Our results suggested that VEGFB could represent a potential biomarker of remodelling after MI. Two machine learning models built with several sets of data—obtained either by microarrays, quantitative PCR or plasma determination—were used to test the prognostic performance of VEGFB. Results are shown in Table 7. The best performance was achieved when the K* instance based learner was built with VEGFB expression levels measured in blood cells by microarrays from the 32 patients of the test cohort. This model reached a specificity of 75% (12 of 16 low EF patients correctly classified), a sensitivity of 50% (8 of 16 high EF patients correctly classified), and an overall accuracy of 62% (20 of 32 patients correctly classified). AUC was 0.75. When built with plasma VEGFB levels from the validation cohort (290 patients), the maximal prognostic significance provided an AUC of 0.52.

TABLE 7
Prediction performances of VEGFB.
		Classi-		Specif-	Sensi-
		fication		icity	tivity	Accuracy
	n	model	AUC	(%)	(%)	(%)
VEGFB	Day 0	32	SVM	0.56	56	56	56
(micro-			K*	0.75	75	50	62
arrays)
VEGFB	Day 0	32	SVM	0.68	94	44	69
(PCR)			K*	0.68	56	56	56
VEGFB	Day 0	77	SVM	0.5	0	1	66
(plasma)			K*	0.51	0	92	60
	Day 1	65	SVM	0.5	0	1	66
			K*	0.47	0	87	57
	Day 2	12	SVM	0.5	0	1	66
			K*	0.07	0	1	66
AUC: Area Under the Receiver Operating Characteristic (ROC) Curve.
Specificity indicates the percentage of correctly classified low EF patient; sensitivity indicates the percentage of correctly classified high EF patient; accuracy indicates the percentage of correctly classified high and low EF patients.

Claims

1-21. (canceled)

22. A database for determining the clinical outcome of an additional myocardial infarction (MI) patient, the database comprising feature data from MI patients, the feature data including for each patient: wherein for each of VEGFB, THBS1, and PGF there is at least one value in the database, wherein the data is from patients having acute coronary syndrome, ischemic cardiomyopathy, non-ischemic cardiomyopathy, heart failure, or ventricular remodeling, and wherein

(i) the level of at least one biomarker determined up to one month post MI, the biomarker selected from VEGFB, THBS1, and PGF,

(ii) the time post-MI the level was determined,

(iii) personal data of age, gender, and weight, and

(iv) the clinical outcome,

when additional levels of VEGFB, THBS1, and PGF determined up to one month post MI of the additional patient having acute coronary syndrome, ischemic cardiomyopathy, non-ischemic cardiomyopathy, heart failure, or ventricular remodeling is entered into the database, the additional levels are matched to (a) the VEGFB, THBS1 and PGF levels assayed post-MI of (i) within the database, (b) the time post-MI the level was determined of (ii) within the database, and (c) the personal data of (iii) within the database, a clinical outcome of the additional patient is determined, and the database adds the additional level, personal data time post-MI, and clinical outcome of the additional patient to the database, recalibrating the database.

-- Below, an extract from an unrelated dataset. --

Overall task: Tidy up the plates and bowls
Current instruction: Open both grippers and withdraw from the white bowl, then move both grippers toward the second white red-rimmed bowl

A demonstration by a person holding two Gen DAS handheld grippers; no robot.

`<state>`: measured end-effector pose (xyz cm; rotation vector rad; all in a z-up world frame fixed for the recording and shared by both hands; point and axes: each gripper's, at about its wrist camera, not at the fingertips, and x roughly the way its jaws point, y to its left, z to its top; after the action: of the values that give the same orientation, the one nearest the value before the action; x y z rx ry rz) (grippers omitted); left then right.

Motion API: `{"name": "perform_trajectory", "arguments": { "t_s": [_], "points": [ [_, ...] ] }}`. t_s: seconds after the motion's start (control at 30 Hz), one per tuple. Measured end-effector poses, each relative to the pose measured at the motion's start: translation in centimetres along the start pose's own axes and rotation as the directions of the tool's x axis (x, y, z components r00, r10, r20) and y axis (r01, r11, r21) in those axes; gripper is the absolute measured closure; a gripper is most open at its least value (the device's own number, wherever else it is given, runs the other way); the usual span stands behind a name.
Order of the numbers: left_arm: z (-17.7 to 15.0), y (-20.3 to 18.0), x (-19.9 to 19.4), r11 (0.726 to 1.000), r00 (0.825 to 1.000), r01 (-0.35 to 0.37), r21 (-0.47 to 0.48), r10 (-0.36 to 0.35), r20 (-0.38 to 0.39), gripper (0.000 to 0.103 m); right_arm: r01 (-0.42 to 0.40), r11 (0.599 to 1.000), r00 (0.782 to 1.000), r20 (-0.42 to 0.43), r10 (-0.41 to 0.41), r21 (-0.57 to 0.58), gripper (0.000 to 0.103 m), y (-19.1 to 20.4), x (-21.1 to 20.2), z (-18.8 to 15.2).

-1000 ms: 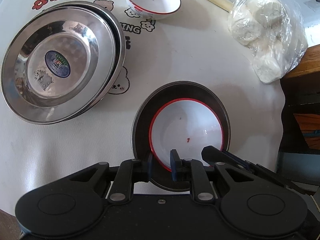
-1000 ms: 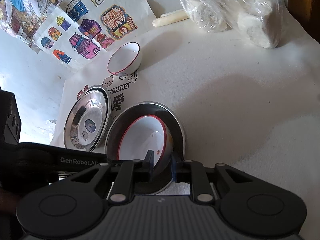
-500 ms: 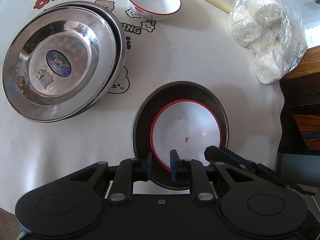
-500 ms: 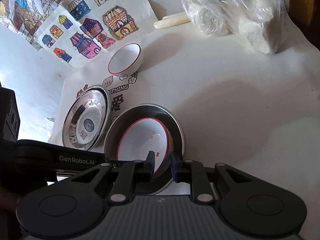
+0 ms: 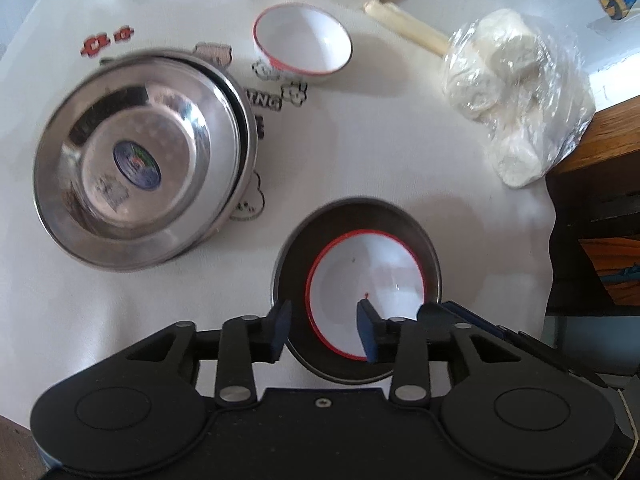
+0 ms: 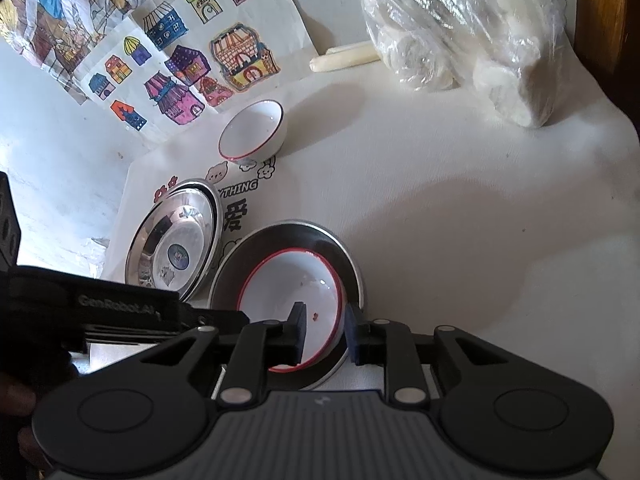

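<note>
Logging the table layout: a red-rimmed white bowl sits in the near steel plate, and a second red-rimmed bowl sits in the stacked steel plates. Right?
Not quite. The second red-rimmed bowl stands on the tablecloth beyond the stacked steel plates, not in them; the left wrist view shows the stack empty. The first bowl does sit in the near steel plate.

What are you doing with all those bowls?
A person with a gripper in each hand is tidying dishes. A red-rimmed white bowl sits in a steel plate close by. The left gripper has just been opening and straddles their near rims without pressing. The right gripper has opened a little around the bowl's rim. Another white bowl and the stacked steel plates wait further off.
</note>
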<state>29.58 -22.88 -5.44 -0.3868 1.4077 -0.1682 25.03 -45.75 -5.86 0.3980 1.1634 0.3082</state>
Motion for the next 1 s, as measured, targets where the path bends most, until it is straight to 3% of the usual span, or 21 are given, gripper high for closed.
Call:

23. The database according to claim 22, wherein the clinical outcome of the additional patient is matched to VEGFB levels assayed post-MI.

24. (canceled)

25. A system comprising a database according to claim 22 and at least one computer to access or operate the database.

26. The database of claim 22, wherein the database is stored on a carrier medium.

27. The database of claim 26, wherein the carrier medium is a disk.